Autômato reflete ainda o homem contemporâneo (homo evolutis) e sua fusão maquinal entre o digital e o físico, entre automático e autonomia, escravidão e liberdade criadora, produtivo e improdutivo, trabalho e ócio, patrão e servo. “Os autônomos são autômatos programados para chicotear a si mesmos” segundo o filósofo Coreano Byung-Chul Han, que analisa o “ser multitarefa” como um “retrocesso a natureza humana selvagem”.
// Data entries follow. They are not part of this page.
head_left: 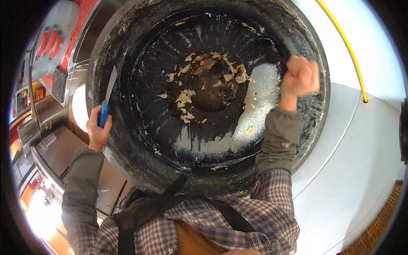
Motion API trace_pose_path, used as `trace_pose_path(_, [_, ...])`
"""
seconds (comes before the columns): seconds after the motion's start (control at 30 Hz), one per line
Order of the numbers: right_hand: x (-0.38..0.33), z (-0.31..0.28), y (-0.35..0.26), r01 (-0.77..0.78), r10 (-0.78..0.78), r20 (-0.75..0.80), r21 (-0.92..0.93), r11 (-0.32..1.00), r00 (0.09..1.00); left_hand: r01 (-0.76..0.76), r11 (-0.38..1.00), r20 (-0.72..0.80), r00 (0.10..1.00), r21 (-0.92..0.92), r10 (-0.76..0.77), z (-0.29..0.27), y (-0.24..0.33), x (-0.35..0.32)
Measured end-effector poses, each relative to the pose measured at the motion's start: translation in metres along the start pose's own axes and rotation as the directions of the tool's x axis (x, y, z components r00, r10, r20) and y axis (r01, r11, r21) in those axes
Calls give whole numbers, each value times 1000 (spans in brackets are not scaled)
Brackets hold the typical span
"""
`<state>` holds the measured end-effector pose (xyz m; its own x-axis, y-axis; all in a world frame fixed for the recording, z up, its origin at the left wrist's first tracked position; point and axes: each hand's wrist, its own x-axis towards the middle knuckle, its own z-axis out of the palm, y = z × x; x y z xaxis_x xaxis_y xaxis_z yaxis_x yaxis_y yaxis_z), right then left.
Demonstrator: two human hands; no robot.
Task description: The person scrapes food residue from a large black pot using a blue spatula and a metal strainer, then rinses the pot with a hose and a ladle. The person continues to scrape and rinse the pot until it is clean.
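Note:
A knife with a blue handle is gripped in my left hand, its long pale blade angled up over the left wall of a big round black vessel. My right hand is curled into a fist above the vessel's right inner side. It is slightly blurred, and whatever its fingers may hold is hidden. Light crumbs and dry flakes lie in the middle around a dark round hollow. A pale, wet-looking patch curves along the lower right of the blackened inner surface.
A white surface borders the vessel on the right, with a yellow cable running into it. On the left are a metal ledge, a round white object, a brown panel and red-handled items.

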<state>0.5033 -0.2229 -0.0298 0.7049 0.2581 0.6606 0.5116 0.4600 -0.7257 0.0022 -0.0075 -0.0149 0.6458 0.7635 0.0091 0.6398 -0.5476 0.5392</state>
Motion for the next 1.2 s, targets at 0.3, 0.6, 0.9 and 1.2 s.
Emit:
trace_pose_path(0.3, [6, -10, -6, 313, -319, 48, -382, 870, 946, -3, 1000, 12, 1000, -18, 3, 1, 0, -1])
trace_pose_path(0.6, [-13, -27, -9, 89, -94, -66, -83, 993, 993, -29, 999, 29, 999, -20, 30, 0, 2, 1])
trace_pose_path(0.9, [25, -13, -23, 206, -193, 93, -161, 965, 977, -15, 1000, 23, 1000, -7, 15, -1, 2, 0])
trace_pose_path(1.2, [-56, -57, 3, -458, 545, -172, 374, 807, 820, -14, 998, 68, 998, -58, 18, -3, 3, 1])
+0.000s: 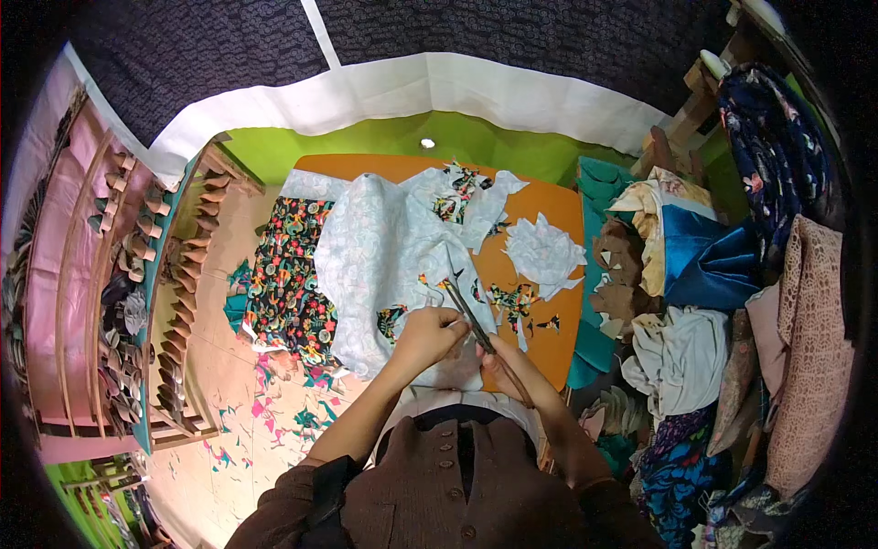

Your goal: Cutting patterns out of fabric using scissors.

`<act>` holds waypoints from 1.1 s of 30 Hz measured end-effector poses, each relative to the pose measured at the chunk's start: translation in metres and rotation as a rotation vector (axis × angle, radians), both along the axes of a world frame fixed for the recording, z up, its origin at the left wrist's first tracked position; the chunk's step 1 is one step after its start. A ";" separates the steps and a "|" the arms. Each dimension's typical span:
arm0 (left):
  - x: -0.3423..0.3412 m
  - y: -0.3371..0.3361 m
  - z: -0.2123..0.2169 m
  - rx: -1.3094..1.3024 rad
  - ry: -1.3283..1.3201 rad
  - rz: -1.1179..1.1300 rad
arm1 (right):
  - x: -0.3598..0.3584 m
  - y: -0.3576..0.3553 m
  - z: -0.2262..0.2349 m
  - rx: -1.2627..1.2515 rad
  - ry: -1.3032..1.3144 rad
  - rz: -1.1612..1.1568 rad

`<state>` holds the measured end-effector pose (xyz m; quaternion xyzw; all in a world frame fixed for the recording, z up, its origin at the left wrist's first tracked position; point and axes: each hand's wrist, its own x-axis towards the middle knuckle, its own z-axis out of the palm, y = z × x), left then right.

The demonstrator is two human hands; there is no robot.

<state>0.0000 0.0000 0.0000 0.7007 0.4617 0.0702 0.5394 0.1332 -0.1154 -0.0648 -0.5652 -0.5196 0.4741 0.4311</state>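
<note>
My right hand (501, 368) grips a pair of long dark scissors (468, 316) whose blades point away from me over the cloth. Close to the blades, my left hand (428, 340) is closed, its fingers pinching the pale back of the fabric (361, 256). That fabric spreads in folds over an orange table (549, 197). Its printed side, black with bright flowers (291, 284), hangs off the table's left edge. Several cut pale pieces (544, 254) lie stacked at the right. Small printed scraps (514, 304) are scattered just beyond my right hand.
To the left, a wooden rack (183, 302) carries rows of shoe-like forms. Offcuts (265, 393) litter the floor at the left. Heaped fabrics, including a blue satin piece (704, 256) and a white cloth (679, 357), stand close at the right. A green wall (366, 139) lies behind the table.
</note>
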 end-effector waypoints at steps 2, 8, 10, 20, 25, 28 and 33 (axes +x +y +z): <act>0.002 -0.001 0.004 0.012 -0.003 -0.007 | 0.002 0.000 -0.006 -0.034 0.041 -0.011; 0.007 -0.010 -0.009 0.057 -0.069 0.033 | 0.019 -0.004 -0.001 -0.058 -0.011 0.019; 0.009 -0.012 -0.012 -0.020 -0.118 0.078 | 0.018 -0.001 0.002 -0.082 -0.049 -0.059; -0.002 -0.002 -0.046 -0.614 -0.499 0.523 | 0.040 0.010 -0.059 -0.338 -0.914 -0.123; -0.002 -0.003 -0.050 -0.796 -0.682 0.585 | 0.036 0.008 -0.065 -0.309 -0.861 -0.132; 0.002 -0.005 -0.052 -0.771 -0.675 0.556 | 0.037 0.004 -0.065 -0.310 -0.835 -0.112; 0.017 -0.006 -0.056 -0.786 -0.688 0.521 | 0.040 -0.003 -0.064 -0.329 -0.795 -0.114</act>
Com avanço exponencial das tecnologias no nosso cotidiano, a vida tem se tornado cada vez mais sintética, acelerando a simbiose do transumanismo. O futuro aponta para um mundo, cada vez menos analógico, onde os indivíduos que se auto exploram, sentem angustia movida pela ansiedade consumidora e vem tonando-se opressores de si mesmo, perdendo assim o senso da consciência de dominação. Fazemos o que queremos ou atendemos as demandas do que nos é imposto/ofertado?